The trial judge observed that the language in section 91 suggests that the legal description in a certificate of title is binding on the holder (at para. 9), and that this binding effect is consistent with the legislative intent to create absolute title and provide holders of certificates with certainty in title (at para. 9). Ultimately, the trial judge expressed the view that she was bound by the decision in Pitt (CA), and the title to accreted land is limited to the legal description contained in a certificate of title (at para. 23).
 This Court affirmed the trial decision in Johnson, noting that the trial judge was correct in characterizing the issue as being not simply a matter of accretion, but rather a case of applying legally described boundaries under the ATS to define … titles (at paras. 8, 16). Further, this Court endorsed the trial judge s finding that the doctrine of accretion can in no event extend the ownership of the appellants lands beyond the description in their certificates of title (at paras. 8,16).

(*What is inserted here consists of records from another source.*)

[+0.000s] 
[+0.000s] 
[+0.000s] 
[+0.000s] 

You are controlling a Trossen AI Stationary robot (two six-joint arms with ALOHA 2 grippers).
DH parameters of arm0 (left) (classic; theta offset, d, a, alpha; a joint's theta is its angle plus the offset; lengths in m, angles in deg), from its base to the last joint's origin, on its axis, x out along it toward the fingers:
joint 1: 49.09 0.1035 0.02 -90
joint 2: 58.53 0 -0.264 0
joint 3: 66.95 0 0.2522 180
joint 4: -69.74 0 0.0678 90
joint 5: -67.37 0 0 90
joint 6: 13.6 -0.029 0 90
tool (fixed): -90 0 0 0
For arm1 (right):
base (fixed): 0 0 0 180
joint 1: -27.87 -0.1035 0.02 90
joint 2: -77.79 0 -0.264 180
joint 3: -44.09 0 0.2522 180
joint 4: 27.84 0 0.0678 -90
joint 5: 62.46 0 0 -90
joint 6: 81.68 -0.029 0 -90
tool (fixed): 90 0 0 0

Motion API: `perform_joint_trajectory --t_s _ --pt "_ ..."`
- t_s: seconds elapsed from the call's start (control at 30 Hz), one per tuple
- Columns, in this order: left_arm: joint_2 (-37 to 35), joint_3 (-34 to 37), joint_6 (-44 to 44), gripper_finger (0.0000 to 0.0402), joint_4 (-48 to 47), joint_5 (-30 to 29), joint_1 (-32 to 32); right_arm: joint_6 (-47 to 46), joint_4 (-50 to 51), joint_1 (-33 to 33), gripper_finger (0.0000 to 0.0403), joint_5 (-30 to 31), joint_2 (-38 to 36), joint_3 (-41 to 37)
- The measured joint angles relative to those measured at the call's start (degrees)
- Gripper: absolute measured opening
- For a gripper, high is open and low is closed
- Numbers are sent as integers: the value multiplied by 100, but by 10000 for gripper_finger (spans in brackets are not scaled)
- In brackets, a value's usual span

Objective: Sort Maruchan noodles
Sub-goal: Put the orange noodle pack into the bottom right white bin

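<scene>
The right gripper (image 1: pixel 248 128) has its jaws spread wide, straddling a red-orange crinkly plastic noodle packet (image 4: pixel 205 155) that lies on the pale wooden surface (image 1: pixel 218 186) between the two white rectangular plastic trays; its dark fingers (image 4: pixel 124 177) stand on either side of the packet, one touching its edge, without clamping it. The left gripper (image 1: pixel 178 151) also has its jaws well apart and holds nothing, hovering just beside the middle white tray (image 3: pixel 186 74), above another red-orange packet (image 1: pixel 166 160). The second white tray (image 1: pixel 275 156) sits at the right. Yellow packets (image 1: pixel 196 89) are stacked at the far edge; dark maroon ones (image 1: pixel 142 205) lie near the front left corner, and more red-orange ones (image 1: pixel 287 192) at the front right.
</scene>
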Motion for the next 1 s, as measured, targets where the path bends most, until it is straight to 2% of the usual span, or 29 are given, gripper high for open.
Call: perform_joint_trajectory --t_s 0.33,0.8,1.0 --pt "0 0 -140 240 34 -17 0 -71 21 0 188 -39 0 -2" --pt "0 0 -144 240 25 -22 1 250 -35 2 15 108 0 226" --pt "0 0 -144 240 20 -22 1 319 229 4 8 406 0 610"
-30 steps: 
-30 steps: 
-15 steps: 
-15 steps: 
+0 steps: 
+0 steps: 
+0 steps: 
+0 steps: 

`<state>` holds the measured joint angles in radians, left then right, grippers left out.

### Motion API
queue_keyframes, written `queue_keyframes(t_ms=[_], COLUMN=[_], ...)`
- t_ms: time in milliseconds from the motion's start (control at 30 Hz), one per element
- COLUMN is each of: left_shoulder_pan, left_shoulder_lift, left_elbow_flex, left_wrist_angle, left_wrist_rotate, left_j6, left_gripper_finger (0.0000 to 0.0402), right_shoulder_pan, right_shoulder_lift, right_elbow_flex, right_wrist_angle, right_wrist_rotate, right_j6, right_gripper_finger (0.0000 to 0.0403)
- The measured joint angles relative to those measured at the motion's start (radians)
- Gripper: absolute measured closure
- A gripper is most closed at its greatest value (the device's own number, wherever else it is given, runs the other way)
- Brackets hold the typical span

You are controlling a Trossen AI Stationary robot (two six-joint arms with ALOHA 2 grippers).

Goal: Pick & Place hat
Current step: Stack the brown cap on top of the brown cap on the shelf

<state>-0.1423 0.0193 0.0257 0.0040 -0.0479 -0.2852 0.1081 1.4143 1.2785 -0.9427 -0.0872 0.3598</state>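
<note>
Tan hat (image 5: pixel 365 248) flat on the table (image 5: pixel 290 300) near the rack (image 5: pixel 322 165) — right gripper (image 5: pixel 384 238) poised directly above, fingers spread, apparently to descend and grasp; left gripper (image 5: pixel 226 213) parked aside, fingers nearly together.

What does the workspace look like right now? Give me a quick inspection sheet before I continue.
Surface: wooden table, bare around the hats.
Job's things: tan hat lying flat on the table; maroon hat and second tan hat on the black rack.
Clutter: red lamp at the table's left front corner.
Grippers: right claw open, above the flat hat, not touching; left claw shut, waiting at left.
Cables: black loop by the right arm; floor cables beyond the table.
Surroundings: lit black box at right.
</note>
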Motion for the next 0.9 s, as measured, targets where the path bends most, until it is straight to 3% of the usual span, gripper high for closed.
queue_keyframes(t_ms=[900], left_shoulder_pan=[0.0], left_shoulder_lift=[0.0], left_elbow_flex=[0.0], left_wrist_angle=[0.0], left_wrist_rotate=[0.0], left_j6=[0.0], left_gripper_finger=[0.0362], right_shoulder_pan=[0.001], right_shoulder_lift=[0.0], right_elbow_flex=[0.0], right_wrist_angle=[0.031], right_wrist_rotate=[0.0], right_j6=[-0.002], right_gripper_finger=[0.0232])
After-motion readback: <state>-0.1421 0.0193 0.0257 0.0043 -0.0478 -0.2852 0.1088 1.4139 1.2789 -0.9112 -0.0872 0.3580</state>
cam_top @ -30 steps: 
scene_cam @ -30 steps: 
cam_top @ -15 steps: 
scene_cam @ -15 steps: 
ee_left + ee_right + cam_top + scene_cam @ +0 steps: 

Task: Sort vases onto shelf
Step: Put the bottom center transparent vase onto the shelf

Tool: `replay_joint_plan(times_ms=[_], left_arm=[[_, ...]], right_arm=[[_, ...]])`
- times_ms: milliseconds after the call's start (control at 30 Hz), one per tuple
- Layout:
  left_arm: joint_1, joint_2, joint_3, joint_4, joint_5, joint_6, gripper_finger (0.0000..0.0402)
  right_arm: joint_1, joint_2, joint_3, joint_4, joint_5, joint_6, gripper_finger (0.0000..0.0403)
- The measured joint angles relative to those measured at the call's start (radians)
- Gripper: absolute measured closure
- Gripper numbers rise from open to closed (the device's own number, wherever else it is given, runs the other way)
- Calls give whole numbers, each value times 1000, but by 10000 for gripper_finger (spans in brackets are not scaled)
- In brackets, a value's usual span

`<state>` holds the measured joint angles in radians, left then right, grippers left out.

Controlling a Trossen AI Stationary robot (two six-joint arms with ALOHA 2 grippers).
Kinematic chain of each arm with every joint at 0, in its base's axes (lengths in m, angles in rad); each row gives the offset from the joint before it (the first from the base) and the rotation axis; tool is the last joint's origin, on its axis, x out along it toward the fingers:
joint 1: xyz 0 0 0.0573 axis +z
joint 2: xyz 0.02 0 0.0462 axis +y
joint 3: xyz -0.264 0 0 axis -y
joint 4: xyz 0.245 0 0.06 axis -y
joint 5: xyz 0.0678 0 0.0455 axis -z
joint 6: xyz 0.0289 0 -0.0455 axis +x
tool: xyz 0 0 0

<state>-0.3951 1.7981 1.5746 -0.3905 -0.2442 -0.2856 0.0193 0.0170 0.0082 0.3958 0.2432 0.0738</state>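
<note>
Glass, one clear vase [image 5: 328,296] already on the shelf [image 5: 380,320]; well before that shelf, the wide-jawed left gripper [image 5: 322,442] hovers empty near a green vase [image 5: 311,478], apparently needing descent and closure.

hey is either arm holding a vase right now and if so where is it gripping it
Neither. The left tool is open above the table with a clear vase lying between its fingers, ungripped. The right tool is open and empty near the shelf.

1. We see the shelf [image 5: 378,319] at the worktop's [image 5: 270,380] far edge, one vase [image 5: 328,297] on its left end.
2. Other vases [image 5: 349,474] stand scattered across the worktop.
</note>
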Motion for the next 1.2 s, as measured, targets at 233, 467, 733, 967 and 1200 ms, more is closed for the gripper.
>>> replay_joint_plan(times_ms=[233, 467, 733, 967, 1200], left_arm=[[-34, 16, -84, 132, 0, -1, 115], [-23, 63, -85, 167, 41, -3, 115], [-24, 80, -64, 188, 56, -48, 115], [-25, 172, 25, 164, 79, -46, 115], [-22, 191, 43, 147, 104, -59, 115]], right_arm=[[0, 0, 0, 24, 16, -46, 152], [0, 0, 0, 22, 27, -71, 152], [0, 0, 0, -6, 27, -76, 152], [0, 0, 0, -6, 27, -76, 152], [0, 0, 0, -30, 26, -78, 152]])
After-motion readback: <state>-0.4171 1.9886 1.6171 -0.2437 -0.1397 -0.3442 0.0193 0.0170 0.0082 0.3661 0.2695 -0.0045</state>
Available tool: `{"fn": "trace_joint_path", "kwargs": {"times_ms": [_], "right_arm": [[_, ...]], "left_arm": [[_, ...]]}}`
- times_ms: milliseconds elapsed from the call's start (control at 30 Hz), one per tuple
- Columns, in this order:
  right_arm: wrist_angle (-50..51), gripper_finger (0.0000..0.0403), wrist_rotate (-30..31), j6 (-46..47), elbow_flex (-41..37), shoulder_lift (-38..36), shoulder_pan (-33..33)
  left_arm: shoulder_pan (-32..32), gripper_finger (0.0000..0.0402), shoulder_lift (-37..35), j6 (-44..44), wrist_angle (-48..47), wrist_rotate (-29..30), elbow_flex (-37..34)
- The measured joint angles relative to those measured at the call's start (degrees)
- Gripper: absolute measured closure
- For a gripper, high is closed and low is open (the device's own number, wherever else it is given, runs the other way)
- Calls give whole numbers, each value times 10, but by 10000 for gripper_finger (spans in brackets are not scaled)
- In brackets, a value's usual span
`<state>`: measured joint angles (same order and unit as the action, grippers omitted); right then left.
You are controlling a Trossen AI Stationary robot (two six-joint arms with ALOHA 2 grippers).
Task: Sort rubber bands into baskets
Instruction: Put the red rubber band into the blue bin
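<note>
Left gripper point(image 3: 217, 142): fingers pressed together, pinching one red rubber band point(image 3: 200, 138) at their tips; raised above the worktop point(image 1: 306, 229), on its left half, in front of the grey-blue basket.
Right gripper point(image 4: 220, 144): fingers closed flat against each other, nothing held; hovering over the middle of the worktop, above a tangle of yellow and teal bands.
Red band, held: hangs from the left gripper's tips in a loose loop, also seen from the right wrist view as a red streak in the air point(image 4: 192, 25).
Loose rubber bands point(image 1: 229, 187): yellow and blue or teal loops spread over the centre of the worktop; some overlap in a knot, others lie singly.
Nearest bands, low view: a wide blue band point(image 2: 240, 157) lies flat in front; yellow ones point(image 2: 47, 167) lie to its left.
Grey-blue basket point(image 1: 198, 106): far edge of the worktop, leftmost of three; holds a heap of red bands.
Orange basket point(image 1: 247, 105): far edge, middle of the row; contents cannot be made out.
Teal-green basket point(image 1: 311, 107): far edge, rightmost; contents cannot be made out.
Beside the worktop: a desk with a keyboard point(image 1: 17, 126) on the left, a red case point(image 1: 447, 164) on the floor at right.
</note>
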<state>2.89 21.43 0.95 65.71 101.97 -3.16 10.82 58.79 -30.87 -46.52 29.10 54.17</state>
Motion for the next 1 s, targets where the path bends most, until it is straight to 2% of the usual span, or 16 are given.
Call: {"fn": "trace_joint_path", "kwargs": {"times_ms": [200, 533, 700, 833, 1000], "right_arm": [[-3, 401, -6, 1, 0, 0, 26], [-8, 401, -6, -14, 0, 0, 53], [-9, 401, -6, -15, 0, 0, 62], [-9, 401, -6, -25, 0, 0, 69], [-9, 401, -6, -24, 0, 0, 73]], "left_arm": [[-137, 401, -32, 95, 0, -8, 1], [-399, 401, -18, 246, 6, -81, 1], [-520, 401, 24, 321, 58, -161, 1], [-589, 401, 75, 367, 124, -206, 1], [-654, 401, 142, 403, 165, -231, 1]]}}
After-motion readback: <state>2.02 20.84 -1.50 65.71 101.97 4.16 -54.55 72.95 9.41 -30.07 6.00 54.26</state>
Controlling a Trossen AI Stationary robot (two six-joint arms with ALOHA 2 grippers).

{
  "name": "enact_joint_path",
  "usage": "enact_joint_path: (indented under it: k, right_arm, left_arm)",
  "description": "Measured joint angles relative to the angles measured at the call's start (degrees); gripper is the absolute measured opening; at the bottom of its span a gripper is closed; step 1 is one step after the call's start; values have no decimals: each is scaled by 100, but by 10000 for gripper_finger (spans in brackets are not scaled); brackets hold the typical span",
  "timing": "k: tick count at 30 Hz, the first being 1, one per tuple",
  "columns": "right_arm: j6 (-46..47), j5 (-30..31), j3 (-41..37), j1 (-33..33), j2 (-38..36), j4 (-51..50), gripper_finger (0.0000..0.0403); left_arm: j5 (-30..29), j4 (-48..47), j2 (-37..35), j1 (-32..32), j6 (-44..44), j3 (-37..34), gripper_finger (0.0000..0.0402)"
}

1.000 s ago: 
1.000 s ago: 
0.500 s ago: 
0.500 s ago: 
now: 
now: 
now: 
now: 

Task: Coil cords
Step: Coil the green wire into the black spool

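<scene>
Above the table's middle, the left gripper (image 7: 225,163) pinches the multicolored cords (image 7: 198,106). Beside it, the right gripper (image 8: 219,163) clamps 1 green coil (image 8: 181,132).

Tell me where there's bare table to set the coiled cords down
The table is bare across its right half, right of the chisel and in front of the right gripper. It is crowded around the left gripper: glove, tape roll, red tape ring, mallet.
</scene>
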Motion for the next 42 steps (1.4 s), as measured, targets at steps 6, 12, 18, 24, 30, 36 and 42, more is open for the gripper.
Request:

 Except for the Andriets, all of the parties to the present appeal argued that the Pitt and Johnson decisions found that only ATS lines can limit the extent of accretion. Viewed narrowly, the ratios in these cases are indeed limited to ATS lines. However, this limitation appears to be a consequence of the fact that only ATS lines were at issue in both of these cases. Neither case considered how the use of non-ATS descriptions in a certificate of title could circumscribe accretion. Essentially, both Pitt and Johnson were applications of section 91 of the LTA (R.S.A. 1980)/ section 90 LTA (R.S.A. 2000). To say that section 91 applies only to ATS lines would be tantamount to saying that only ATS lines constitute legal boundaries as referenced in section 91. However, neither the LTA nor the Surveys Act defines legal boundaries.
 Viewed broadly, the decisions in Pitt and Johnson are more concerned with giving certainty to the descriptions in certificates of title, than they are concerned with ascribing a special status to ATS boundary lines. In fact, the Pitt decisions do not distinguish between ATS boundaries and non-ATS boundaries. Thus, applying Johnson and Pitt to non-ATS boundaries would appear to be consistent with the principle expressed in those cases. However, I am not required to make a definitive finding on this point because, as will be shown, the boundaries described in the subject certificates of title neither expressly nor by implication extend through the accreted lands.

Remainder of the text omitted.